Regular expression search not returning correct result

Started by ubacher, November 01, 2017, 01:14:27 PM

Previous topic - Next topic

ubacher

When I search for the regular expression (using the search bar)
.*_1\..* I correctly find files with _1 at the end.

If I try this via a script it finds (wrongly) also the file:2017-10-29 094_1--095.jpg
It does not matter how I set advanced mode.
IMWS.get('v1/search/filename', {
                    scope: 'idlist',
                    idlist: IMatch.idlist.fileWindowFilesTotal,
                    pattern: '.*_1\..*',
                    advancedmode: false,
                    fields: 'id,filename,name,namene,ext'
                }).then(function (response) {


Am I doing something wrong or is this a bug?

Carlo Didier

Tested in RegexBuddy and it looks like your expression is correct.

sinus

Just to my understanding:

I had always troubles to use regex expressions.
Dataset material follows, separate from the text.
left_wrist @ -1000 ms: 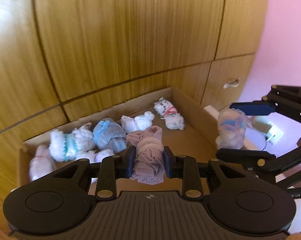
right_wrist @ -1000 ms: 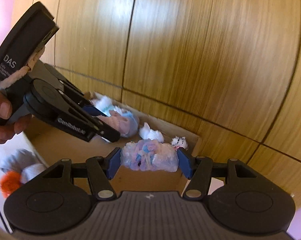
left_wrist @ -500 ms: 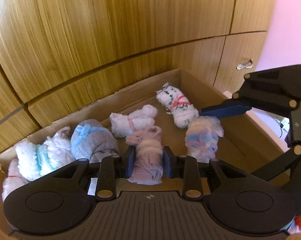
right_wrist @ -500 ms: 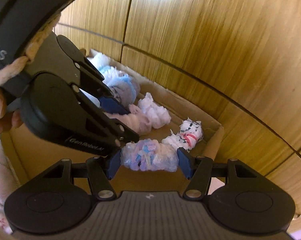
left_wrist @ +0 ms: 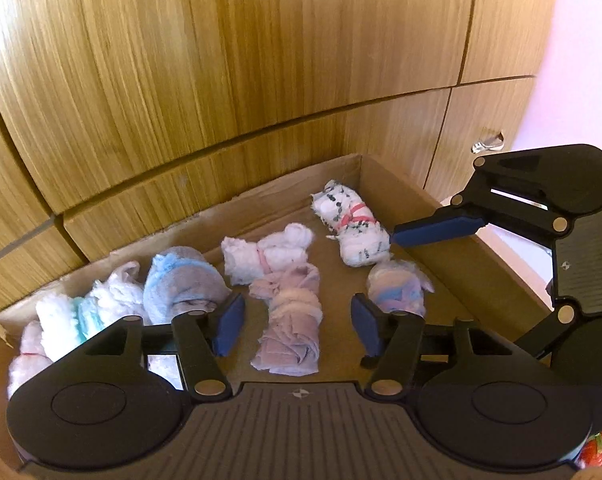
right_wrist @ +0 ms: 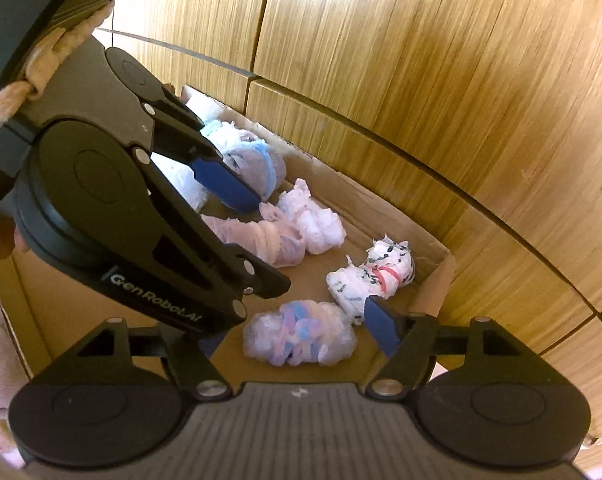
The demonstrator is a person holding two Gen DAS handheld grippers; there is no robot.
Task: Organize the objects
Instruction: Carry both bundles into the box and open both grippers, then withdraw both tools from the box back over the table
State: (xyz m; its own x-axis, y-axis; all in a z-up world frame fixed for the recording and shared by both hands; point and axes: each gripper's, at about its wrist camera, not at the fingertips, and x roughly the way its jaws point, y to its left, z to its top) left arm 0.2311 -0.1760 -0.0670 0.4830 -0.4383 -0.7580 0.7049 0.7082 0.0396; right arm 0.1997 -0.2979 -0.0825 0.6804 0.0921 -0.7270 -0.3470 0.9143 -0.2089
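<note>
A cardboard box (left_wrist: 453,248) holds several rolled cloth bundles. My left gripper (left_wrist: 297,326) is open over a mauve bundle (left_wrist: 293,320) that lies on the box floor between its fingers. My right gripper (right_wrist: 301,332) is open around a pastel blue-and-pink bundle (right_wrist: 299,332) lying on the box floor; that bundle also shows in the left wrist view (left_wrist: 397,290). A white bundle with a red band (left_wrist: 351,228) lies behind it. The left gripper body (right_wrist: 113,216) hides the right gripper's left finger in the right wrist view.
Wooden cabinet doors (left_wrist: 261,60) stand right behind the box. More bundles lie along the back: a white-pink one (left_wrist: 267,254), a grey-blue one (left_wrist: 181,284) and a white-teal one (left_wrist: 77,312). The box wall (right_wrist: 433,280) is close on the right.
Both grippers have opened. The mauve bundle and the pastel bundle, held half a second ago, now lie released on the box floor.
</note>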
Because they are finally complex and we have very quickly a wrong expression.
Why does people using regex?

Are they quicker? I doubt, but I do not know.

You could in this case simply search without regex with

_1.

I tried it and even with my 250'000 files I could not measure a difference, both expression found 5305 files out in, puh, 1 seconde.

Don't get me wrong, I am only curious.
Luckily I have a good naming-convention, hence I can find some files easy without regex. Maybe with regex we can construct searches, what would not be possible without regex?
Best wishes from Switzerland! :-)
Markus

thrinn

I can not try it right now, but in JS strings backslashes have to be doubled, don't they?
Thorsten
Win 10 / 64, IMatch 2018, IMA

ubacher

Doubling the \ did it!  Silly, I should have figured that out myself.
Thanks thrinn!

thrinn

Quote from: sinus on November 02, 2017, 09:23:28 PM
Why does people using regex?

Are they quicker? I doubt, but I do not know.
Regex are much more complex than a simple text search, so I would suspect that they in fact slower than the simple search. This does not mean that you would notice any difference in practise, mind.
But a simple text search is quite limited. For example, searching for _1. will find all files that have this combination of characters anywhere in the file name, not only those that end with them.
Another example: I use IMatch also to catalog digital documents. They all start with a letter, followed by 0 to 2 digits or letters, followed by a dash, followed by the year, followed by a dash again, followed by a 2 digit number, followed by an arbitrary string. So, A-2017-01 A document, B1-2016-11 Copy of an invoice, V01-2017-22 Another document are all valid filenames in this context, but Copy of A-2017-01 is not. With a Regex, I can grab all of them at once, e.g for a filter. This is not possible with a simple text search.
Thorsten
Win 10 / 64, IMatch 2018, IMA

sinus

Quote from: thrinn on November 02, 2017, 09:55:56 PM
Quote from: sinus on November 02, 2017, 09:23:28 PM
Why does people using regex?

Are they quicker? I doubt, but I do not know.
Regex are much more complex than a simple text search, so I would suspect that they in fact slower than the simple search. This does not mean that you would notice any difference in practise, mind.
But a simple text search is quite limited. For example, searching for _1. will find all files that have this combination of characters anywhere in the file name, not only those that end with them.
Another example: I use IMatch also to catalog digital documents. They all start with a letter, followed by 0 to 2 digits or letters, followed by a dash, followed by the year, followed by a dash again, followed by a 2 digit number, followed by an arbitrary string. So, A-2017-01 A document, B1-2016-11 Copy of an invoice, V01-2017-22 Another document are all valid filenames in this context, but Copy of A-2017-01 is not. With a Regex, I can grab all of them at once, e.g for a filter. This is not possible with a simple text search.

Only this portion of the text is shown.